__EXERCISE DESCRIPTION__
From the entries below, say how many lines carry the word "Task", and give nothing but the number.

__EXCERPTED RECORDS__
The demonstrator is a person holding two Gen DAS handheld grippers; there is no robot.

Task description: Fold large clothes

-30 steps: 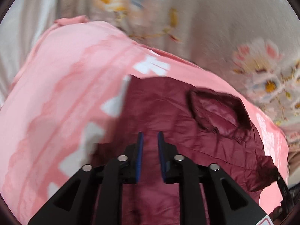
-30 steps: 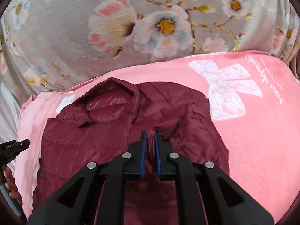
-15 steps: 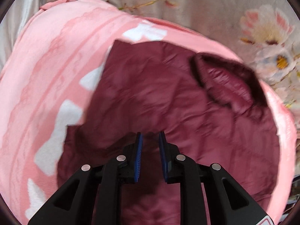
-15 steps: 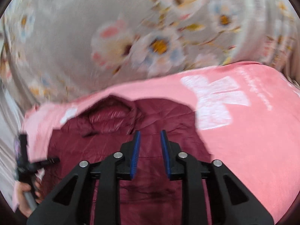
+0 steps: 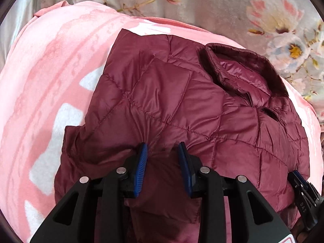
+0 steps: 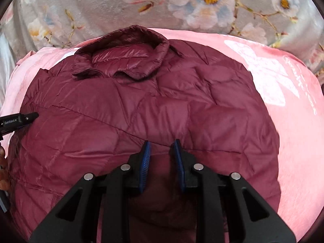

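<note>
The left gripper [image 5: 163, 151] hangs low over a maroon quilted puffer jacket [image 5: 182, 109], its blue ribbed pads spread apart; the jaws have just been opening, and jacket fabric bunches up in the gap between them, though the pads do not press on it. In the left wrist view the jacket lies folded on a pink blanket [image 5: 40, 77] with white patches, its stand-up collar [image 5: 243, 68] at the far right, and a folded-over panel runs across the near left part. Beyond the blanket, at the far side, spreads a grey floral bedcover [image 5: 222, 6]. At the near right edge the black tip of the right gripper [image 5: 301, 190] touches down at the jacket's rim. In the right wrist view the right gripper [image 6: 161, 148] also sits just above the jacket [image 6: 141, 111], jaws parted with fabric showing between the pads but not pinched. The collar [image 6: 125, 56] lies at the far side, left of centre, and the pink blanket [image 6: 293, 121] shows a white butterfly print [image 6: 267, 77] on the right. The floral bedcover [image 6: 101, 10] fills the far side. The left gripper's black fingertip [image 6: 19, 119] pokes in from the left edge over the jacket, with part of a hand [image 6: 3, 168] below it.
</note>
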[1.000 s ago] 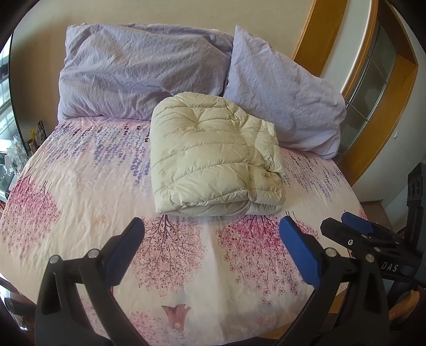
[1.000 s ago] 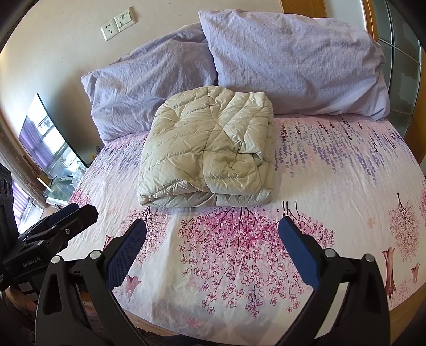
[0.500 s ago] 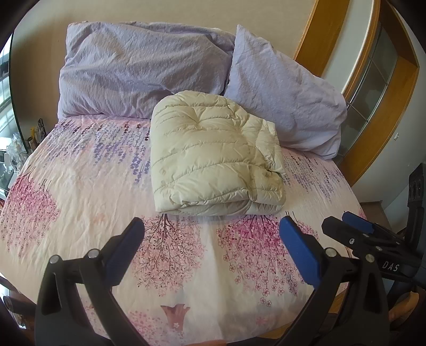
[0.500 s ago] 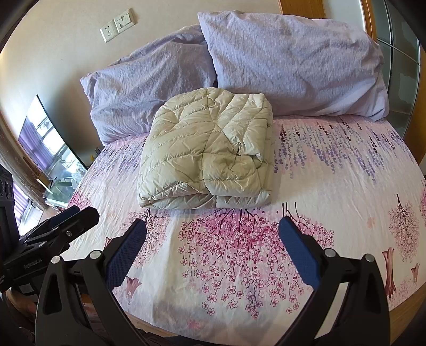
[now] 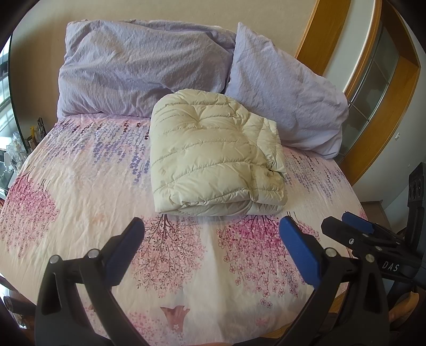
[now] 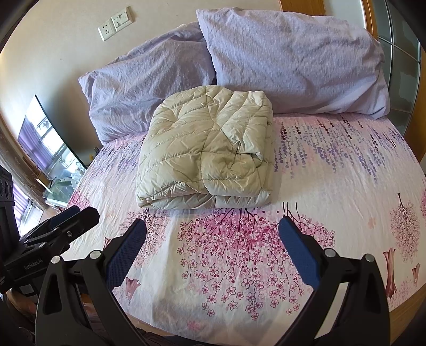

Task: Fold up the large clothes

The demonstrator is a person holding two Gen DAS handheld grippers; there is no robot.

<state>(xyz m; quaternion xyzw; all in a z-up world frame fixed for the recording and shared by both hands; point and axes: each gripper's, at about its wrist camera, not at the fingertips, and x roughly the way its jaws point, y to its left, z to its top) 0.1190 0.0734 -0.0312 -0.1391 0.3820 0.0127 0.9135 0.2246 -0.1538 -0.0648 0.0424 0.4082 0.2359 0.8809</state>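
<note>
**Folded jacket on the bed, both claws apart and empty**

Left wrist view, from the left edge: a mirror (image 5: 6,111) runs down the upper left border. Right of it, in the upper left, a lilac pillow (image 5: 138,71) leans on the wall, and a second pillow (image 5: 287,98) stands to its right in the upper centre-right. The cream quilted jacket (image 5: 213,159) lies folded into a thick block at the frame's centre, on the floral sheet (image 5: 80,191); its far edge touches both pillows, and its folded edge faces the camera. A wooden frame (image 5: 383,111) with glass panes curves down the upper right.

Along the bottom, the left gripper (image 5: 211,247) holds its blue-padded jaws wide apart over the sheet, nothing between them, well short of the jacket. At the lower right edge the right gripper (image 5: 346,226) shows from the side.

Right wrist view, from the left: the left gripper (image 6: 77,215) pokes in at the lower left edge, below a mirror (image 6: 48,143). A wall socket (image 6: 115,22) sits in the upper left. The two pillows (image 6: 149,87) (image 6: 295,58) fill the top, the right one overlapping the left. The jacket (image 6: 207,157) sits just left of centre, against the pillows. At the bottom the right gripper (image 6: 212,247) hangs with jaws spread over the pink blossom print, gripping nothing, near the jacket's front edge but apart from it.
</note>
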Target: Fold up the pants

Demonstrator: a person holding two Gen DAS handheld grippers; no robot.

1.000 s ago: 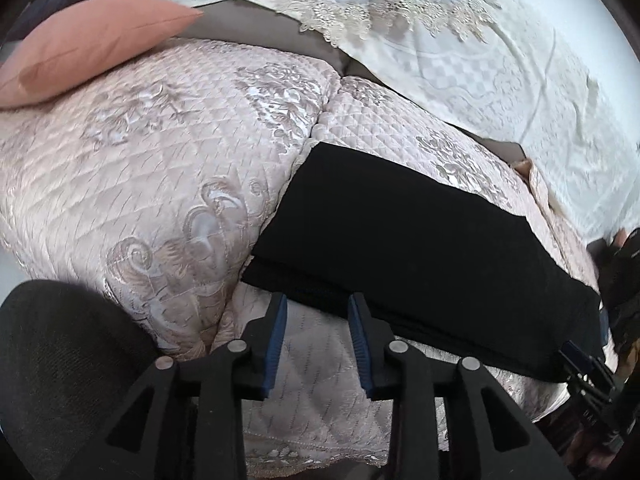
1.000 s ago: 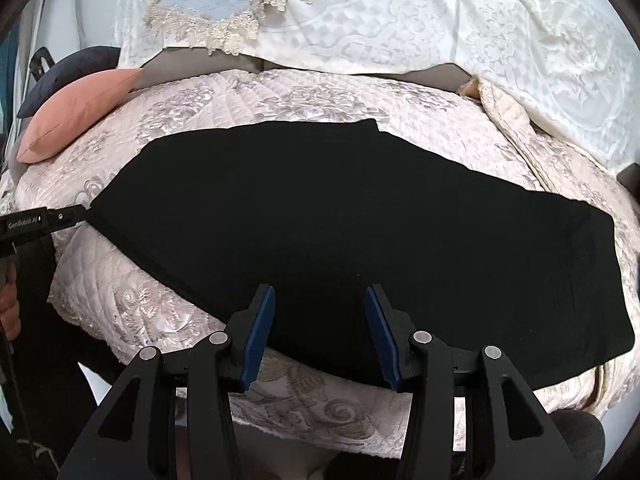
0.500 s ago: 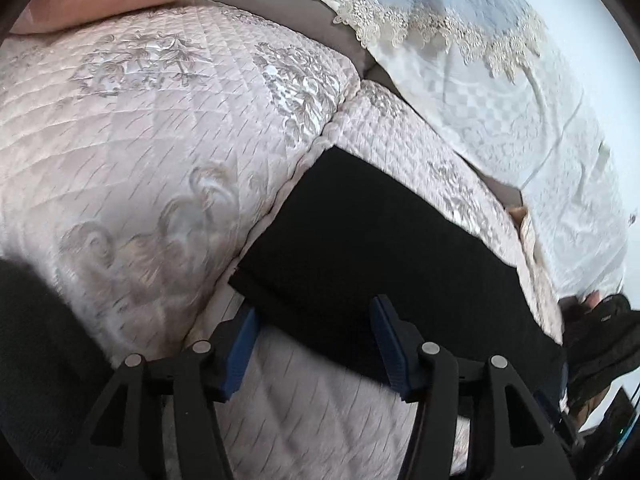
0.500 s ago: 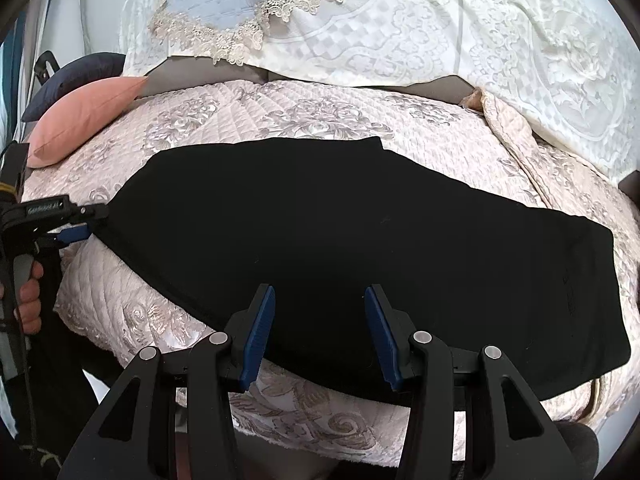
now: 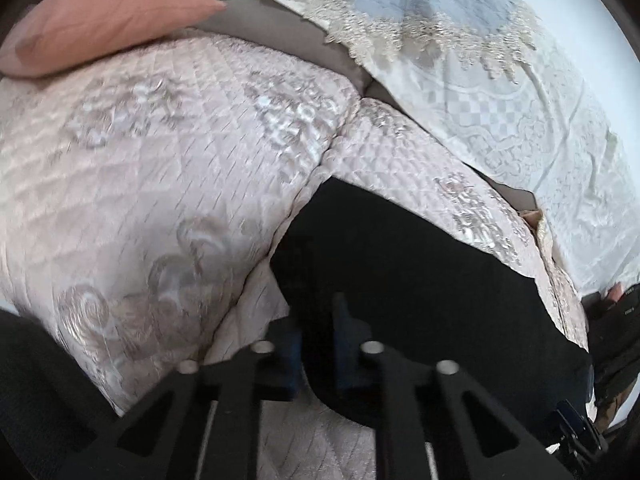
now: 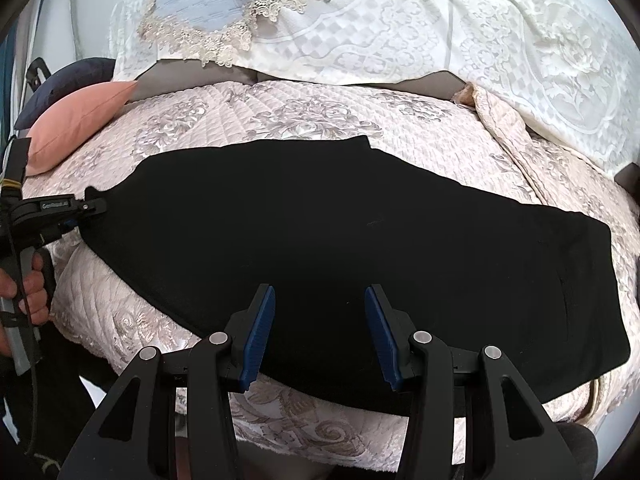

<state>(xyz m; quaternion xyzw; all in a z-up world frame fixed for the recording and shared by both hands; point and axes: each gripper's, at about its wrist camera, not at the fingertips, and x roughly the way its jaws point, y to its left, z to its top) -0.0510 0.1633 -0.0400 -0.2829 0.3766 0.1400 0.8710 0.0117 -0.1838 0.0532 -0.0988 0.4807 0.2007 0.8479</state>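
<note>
The black pants lie flat and lengthwise across the quilted bed, near its front edge. The left gripper has its fingers almost closed on the pants' left end, while the right gripper hovers wide open over the front edge, holding nothing. This looks like the start of the fold: next, I think, the right fingers must pinch the cloth so both ends lift together.
</note>
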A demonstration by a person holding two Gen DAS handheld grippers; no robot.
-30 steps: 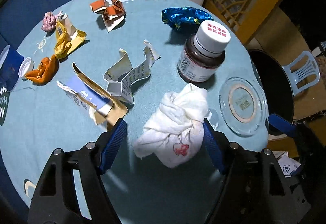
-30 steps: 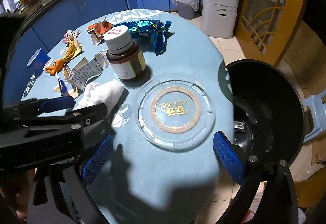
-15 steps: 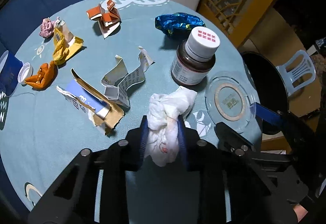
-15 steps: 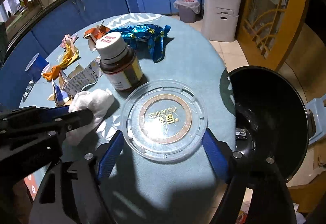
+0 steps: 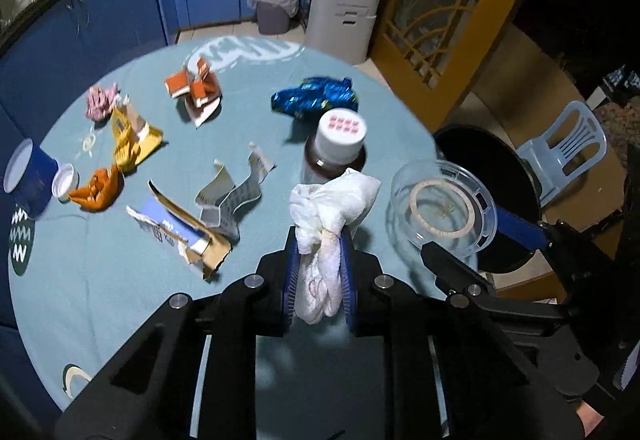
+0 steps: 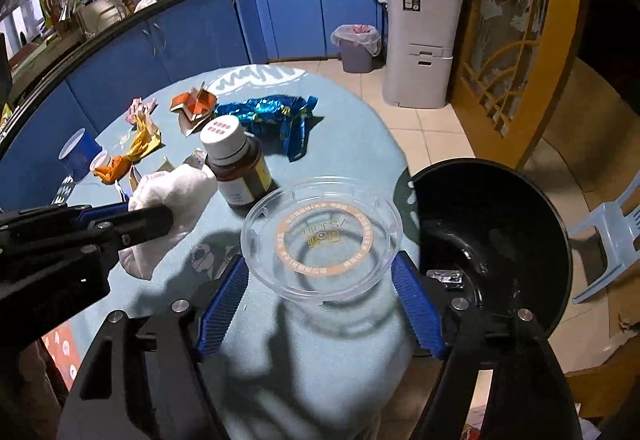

__RESPONSE FOR THIS EXERCISE__
2